Cependant nous consacrions relativement peu de temps aux exercices militaires et aux manœuvres durant notre séjour au camp. Nous étions le plus souvent occupés à des travaux pratiques d’arpentage et de fortification. Après quelques exercices préliminaires, on nous donnait une boussole à réflexion et on nous disait : « Faites le plan, par exemple, de ce lac, ou de ces routes, ou de ce parc, en mesurant les angles avec la boussole et les distances au pas. » Et de très grand matin, après un déjeuner pris à la hâte, le jeune homme remplissait ses vastes poches de tranches de pain de seigle, et il restait quatre ou cinq heures dans les parcs, parcourant des kilomètres, dressant la carte des belles routes ombreuses, des ruisseaux et des lacs. Son travail était ensuite comparé avec de bonnes cartes et on récompensait les élèves en leur donnant, à leur choix, des instruments d’optique ou de dessin. Pour moi, ces exercices d’arpentage étaient une source profonde de plaisir. Ce travail indépendant, cet isolement sous les arbres séculaires, cette vie de la forêt que je pouvais goûter à loisir, et en même temps l’intérêt du travail, — tout cela laissa dans mon esprit des traces profondes, et si plus tard je devins explorateur en Sibérie, et si plusieurs de mes camarades firent des explorations dans l’Asie centrale, ces exercices d’arpentage en furent des causes déterminantes.

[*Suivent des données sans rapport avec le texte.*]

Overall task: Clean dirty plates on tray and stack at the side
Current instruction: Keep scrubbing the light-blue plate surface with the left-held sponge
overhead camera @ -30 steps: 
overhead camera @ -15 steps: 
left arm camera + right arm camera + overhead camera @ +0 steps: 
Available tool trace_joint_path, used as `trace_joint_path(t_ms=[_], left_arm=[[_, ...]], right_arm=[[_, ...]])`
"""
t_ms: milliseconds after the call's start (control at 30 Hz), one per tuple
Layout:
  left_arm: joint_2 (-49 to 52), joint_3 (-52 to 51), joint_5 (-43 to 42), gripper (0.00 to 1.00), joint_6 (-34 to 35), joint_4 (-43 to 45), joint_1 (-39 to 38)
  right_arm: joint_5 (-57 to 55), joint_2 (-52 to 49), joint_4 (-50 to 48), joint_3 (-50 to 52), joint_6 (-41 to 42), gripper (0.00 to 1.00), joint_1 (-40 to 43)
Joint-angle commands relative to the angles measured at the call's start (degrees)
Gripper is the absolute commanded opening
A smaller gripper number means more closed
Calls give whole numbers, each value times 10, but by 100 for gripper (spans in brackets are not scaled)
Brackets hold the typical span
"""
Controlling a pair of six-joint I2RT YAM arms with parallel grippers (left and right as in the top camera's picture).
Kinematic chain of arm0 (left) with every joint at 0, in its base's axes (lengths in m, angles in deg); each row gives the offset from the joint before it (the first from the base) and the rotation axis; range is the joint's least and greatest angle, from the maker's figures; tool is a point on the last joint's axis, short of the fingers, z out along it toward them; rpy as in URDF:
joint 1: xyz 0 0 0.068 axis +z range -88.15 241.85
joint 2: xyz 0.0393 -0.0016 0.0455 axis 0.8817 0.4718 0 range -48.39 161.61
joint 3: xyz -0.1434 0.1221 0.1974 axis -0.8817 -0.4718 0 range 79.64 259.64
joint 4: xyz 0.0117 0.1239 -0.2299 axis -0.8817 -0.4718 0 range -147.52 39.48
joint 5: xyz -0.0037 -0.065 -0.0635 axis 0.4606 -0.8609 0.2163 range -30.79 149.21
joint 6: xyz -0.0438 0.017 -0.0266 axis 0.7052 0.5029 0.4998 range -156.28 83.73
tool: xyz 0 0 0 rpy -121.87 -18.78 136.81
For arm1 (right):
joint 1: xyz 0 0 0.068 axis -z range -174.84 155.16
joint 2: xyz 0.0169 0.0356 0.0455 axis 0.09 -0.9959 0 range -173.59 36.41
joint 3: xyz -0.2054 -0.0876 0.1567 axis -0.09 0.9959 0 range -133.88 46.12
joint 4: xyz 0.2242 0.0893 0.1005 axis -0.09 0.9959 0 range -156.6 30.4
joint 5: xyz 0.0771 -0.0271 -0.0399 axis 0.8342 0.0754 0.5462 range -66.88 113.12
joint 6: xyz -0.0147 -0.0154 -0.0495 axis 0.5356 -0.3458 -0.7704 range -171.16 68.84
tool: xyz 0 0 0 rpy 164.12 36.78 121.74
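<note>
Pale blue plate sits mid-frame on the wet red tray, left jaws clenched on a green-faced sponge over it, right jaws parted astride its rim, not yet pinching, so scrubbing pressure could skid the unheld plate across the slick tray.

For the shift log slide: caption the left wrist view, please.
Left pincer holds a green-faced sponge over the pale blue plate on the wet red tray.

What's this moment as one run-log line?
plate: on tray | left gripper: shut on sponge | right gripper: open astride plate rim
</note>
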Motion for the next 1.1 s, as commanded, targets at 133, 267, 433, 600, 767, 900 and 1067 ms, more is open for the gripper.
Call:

Enfin, lorsque nous fûmes dans la dernière classe, tous les deux jours on emmenait des groupes de quatre élèves dans des villages situés à une distance considérable du camp, et là, ils avaient à faire des levés de plan de plusieurs kilomètres carrés à l’aide de la planchette et de la lunette. De temps en temps des officiers d’état-major venaient contrôler leur travail et leur donner des conseils. Cette vie au milieu des villageois exerça la meilleure influence sur le développement intellectuel et moral d’un grand nombre d’élèves.